GeneRal WaRnInG
The risks and benefits of performing a suburethral sling procedure
in the following patients should be carefully considered:
• Careful consideration should be given to performing this
procedure for patients with untreated coagulopathies
or who are being treated with either anticoagulants or
antiplatelet agents.
• Patients with hypertonic bladders or vesico ureteral reflux
• Take special care in cases of bladder prolapse
because of anatomical distortion.
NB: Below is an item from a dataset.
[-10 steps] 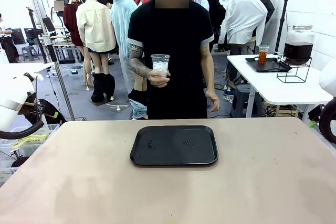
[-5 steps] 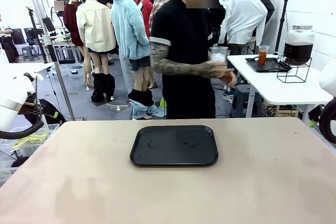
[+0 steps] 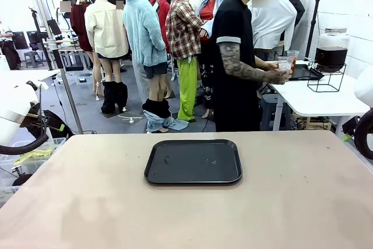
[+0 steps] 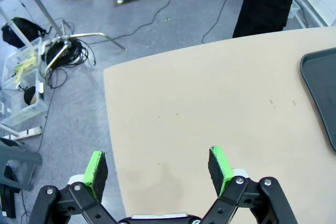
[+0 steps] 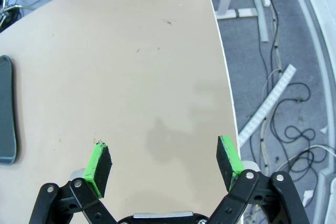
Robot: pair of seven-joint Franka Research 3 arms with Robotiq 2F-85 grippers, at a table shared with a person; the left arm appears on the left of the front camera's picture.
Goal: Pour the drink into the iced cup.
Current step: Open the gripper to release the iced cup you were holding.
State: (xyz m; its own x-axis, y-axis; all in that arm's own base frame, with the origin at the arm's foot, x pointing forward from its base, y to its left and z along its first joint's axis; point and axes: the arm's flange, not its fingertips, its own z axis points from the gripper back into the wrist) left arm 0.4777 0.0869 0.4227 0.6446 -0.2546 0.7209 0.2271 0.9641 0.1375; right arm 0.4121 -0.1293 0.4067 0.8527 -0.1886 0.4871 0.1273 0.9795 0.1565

If the patient requires
a cystocele repair, it should be done prior to the
suburethral sling procedure
• Vaginal and urinary tract infection should be treated prior to
a suburethral sling implantation procedure.
• User should be familiar with surgical procedures and
techniques involving nonabsorbable meshes.
• Good surgical practices should be followed for
management of contamination or infected wounds.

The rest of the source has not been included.